• [Supplied information]:
#####
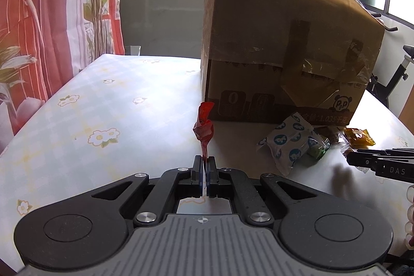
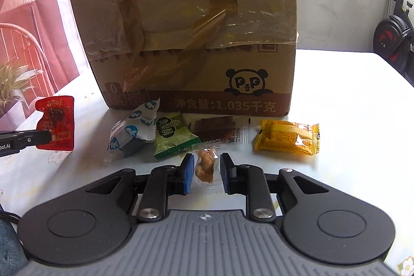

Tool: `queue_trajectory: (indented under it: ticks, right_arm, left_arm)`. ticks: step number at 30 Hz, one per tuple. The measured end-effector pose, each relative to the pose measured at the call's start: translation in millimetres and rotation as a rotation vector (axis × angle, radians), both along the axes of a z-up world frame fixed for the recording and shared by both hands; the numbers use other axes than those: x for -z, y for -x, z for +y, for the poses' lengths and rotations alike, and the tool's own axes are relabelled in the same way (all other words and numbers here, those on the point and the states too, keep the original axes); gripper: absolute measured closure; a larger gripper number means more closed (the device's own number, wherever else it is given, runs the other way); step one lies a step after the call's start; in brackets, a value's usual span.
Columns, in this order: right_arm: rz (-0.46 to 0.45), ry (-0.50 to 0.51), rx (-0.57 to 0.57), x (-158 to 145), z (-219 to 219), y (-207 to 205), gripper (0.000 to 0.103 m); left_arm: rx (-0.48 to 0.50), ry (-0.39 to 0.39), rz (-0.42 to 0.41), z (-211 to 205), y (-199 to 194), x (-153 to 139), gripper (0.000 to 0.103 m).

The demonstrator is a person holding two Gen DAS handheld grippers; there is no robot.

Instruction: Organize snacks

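Big taped cardboard box (image 2: 186, 43) sits at the back of the floral tabletop (image 1: 108, 105), panda logo and "净含量:1.035千克" printed low on its front; stiff and bulky, likely where the snacks go, though no opening shows on this side. Snack pile lies just in front of it: yellow packet (image 2: 286, 137) off to the right and apart, blue-and-white packet (image 2: 134, 129) leaning on the green packet (image 2: 174, 136), whose Chinese label is too small to read, and a brown-strip packet (image 2: 220, 129) behind. All look light, crinkly and slippery, so pinch across the body or a sealed edge. Your left gripper (image 1: 205, 164) is clamped tight on the lower edge of the red sachet (image 2: 55, 129), held up clear of the tabletop; thin, floppy film, Chinese print too blurred to read. Your right gripper (image 2: 205, 172) has its blue pads either side of the small clear-wrapped snack (image 2: 205, 166) at the pile's near edge, closed in on the wrapper as far as you can judge; contents look brittle, so squeeze gently.
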State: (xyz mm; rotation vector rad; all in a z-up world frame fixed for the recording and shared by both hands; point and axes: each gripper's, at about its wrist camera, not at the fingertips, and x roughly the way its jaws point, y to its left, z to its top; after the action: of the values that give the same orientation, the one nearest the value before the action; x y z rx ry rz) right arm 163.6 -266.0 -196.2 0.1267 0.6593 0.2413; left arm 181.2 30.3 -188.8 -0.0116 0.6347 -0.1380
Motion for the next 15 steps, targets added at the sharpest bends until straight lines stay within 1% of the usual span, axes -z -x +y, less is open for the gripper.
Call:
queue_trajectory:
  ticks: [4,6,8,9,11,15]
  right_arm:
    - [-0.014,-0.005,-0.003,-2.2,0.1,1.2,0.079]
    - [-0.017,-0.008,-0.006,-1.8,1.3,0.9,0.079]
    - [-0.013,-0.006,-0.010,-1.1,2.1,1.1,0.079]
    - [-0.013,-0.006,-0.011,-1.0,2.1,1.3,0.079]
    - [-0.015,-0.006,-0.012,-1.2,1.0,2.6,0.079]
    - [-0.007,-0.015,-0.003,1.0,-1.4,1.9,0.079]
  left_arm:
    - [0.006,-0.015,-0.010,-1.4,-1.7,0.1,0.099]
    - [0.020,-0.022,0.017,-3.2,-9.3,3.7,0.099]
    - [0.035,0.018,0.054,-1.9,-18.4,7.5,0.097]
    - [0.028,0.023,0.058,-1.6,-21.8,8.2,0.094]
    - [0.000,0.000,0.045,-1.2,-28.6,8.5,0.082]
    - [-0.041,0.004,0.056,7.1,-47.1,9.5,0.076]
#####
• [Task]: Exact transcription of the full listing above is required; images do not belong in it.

• [Solved problem]:
Tool: `queue_trajectory: (indented under it: ticks, right_arm, left_arm)`. ticks: step number at 30 Hz, one per tuple. The measured end-effector pose, each relative to the pose measured at the call's start: translation in millimetres and rotation as a rotation vector (axis × angle, radians), both along the axes of a z-up world frame fixed for the recording and shared by both hands; the numbers use other axes than those: x for -z, y for -x, z for +y, for the poses' lengths and rotations alike, and the tool's own axes are relabelled in the same way (all other words and numbers here, those on the point and the states too, keep the original axes); gripper: absolute measured closure; a larger gripper number means more closed (the device's own number, wherever else it is given, runs the other way); step one lies a step after the call's start; in brackets, a value's usual span.
Columns, in this order: right_arm: rz (-0.46 to 0.45), ry (-0.50 to 0.51), rx (-0.57 to 0.57), x (-158 to 145), z (-219 to 219), y (-207 to 205), gripper (0.000 to 0.103 m); left_arm: rx (-0.48 to 0.50), ry (-0.39 to 0.39), rz (-0.42 to 0.41), z (-211 to 205), y (-199 to 194), x (-153 to 139), gripper (0.000 to 0.103 m).

The demonstrator is a person holding two Gen DAS handheld grippers; there is no robot.

Instruction: Organize snacks

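Big taped cardboard box (image 2: 186, 43) sits at the back of the floral tabletop (image 1: 108, 105), panda logo and "净含量:1.035千克" printed low on its front; stiff and bulky, likely where the snacks go, though no opening shows on this side. Snack pile lies just in front of it: yellow packet (image 2: 286, 137) off to the right and apart, blue-and-white packet (image 2: 134, 129) leaning on the green packet (image 2: 174, 136), whose Chinese label is too small to read, and a brown-strip packet (image 2: 220, 129) behind. All look light, crinkly and slippery, so pinch across the body or a sealed edge. Your left gripper (image 1: 205, 164) is clamped tight on the lower edge of the red sachet (image 2: 55, 129), held up clear of the tabletop; thin, floppy film, Chinese print too blurred to read. Your right gripper (image 2: 205, 172) has its blue pads either side of the small clear-wrapped snack (image 2: 205, 166) at the pile's near edge, closed in on the wrapper as far as you can judge; contents look brittle, so squeeze gently.
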State: (xyz mm; rotation vector rad; all in a z-up world frame fixed for the recording and shared by both hands; point and axes: each gripper's, at about its wrist camera, not at the fingertips, and x roughly the way its jaws point, y to its left, z to its top; after the action: of the values that give the same orientation, the one nearest the value before the action; x y z rx ry rz) right arm 163.6 -266.0 -196.2 0.1267 0.6593 0.2413; left arm 181.2 30.3 -188.8 -0.0116 0.6347 -0.1380
Motion for the next 15 steps, targets added at the sharpest bends until straight lines stay within 1% of the usual span, axes -z -x +y, less is open for the gripper.
Call:
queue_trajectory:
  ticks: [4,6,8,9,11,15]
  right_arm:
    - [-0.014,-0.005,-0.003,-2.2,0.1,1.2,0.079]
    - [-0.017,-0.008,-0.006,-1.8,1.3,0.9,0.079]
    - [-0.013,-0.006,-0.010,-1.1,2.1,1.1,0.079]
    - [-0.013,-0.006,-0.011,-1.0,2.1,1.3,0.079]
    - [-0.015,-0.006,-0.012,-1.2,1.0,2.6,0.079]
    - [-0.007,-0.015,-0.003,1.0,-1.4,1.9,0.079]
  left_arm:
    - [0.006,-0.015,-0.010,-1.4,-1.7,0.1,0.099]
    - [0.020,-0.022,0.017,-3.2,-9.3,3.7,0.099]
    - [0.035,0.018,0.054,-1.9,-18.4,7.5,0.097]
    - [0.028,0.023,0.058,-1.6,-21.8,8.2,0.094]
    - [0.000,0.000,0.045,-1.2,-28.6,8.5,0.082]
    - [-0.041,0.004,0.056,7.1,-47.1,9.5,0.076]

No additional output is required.